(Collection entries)
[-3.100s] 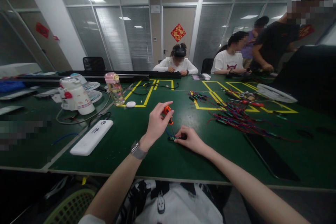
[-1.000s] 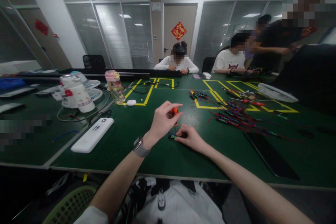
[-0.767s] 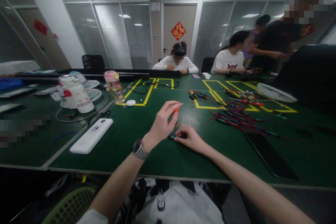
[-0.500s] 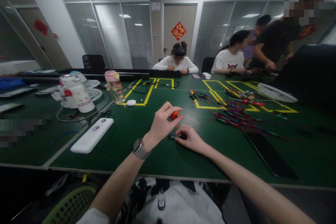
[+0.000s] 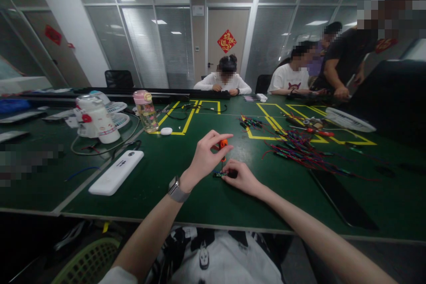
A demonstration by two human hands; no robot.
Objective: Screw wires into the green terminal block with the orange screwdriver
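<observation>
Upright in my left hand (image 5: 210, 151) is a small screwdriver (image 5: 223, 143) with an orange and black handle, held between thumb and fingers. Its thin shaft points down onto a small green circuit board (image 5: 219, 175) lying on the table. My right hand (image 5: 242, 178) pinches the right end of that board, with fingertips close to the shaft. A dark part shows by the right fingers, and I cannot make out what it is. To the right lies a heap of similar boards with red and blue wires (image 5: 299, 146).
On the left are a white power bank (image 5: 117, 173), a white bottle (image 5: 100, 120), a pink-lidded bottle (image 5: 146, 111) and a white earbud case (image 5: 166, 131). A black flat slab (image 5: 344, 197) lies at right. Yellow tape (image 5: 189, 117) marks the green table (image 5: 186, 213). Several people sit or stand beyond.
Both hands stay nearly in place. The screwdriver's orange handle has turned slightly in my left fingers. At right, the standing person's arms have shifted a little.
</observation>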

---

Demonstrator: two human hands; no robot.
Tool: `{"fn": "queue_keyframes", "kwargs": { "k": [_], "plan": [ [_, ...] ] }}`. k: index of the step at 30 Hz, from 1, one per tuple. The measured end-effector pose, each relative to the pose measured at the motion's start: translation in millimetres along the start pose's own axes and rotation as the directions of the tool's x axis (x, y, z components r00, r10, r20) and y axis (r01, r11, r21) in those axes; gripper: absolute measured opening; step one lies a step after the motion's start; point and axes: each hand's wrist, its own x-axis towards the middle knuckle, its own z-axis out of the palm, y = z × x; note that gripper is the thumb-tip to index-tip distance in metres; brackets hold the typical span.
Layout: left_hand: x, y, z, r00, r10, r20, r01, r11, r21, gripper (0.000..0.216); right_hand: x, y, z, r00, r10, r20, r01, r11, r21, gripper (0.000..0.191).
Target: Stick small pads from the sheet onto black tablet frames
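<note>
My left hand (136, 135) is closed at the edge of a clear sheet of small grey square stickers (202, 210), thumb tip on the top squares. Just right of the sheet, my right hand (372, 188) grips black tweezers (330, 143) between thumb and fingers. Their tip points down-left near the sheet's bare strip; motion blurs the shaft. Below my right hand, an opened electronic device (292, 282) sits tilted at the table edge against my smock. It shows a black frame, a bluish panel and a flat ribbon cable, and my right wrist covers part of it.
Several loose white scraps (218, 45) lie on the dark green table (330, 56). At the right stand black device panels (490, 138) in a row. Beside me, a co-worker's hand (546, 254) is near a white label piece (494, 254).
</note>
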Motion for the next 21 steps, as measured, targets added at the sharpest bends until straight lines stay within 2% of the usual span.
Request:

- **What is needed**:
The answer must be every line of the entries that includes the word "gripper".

- **The completed task**:
Tool: `{"fn": "queue_keyframes", "kwargs": { "k": [_], "plan": [ [_, ...] ] }}`. k: index of the step at 30 Hz, from 1, one per tuple. The measured end-effector pose, each relative to the pose measured at the motion's start: translation in millimetres along the start pose's own axes and rotation as the directions of the tool's x axis (x, y, z components r00, r10, r20) and y axis (r01, r11, r21) in those axes; gripper: absolute measured opening; step one lies a step after the motion's start; point and axes: each hand's wrist, its own x-axis towards the middle knuckle, its own z-axis out of the palm, y = z × x; note that gripper is the thumb-tip to index-tip distance in metres; brackets hold the typical span.
Layout: left_hand: x, y, z, r00, r10, r20, r01, r11, r21, gripper (0.000..0.216); right_hand: x, y, z, r00, r10, r20, r01, r11, r21, gripper (0.000..0.191).

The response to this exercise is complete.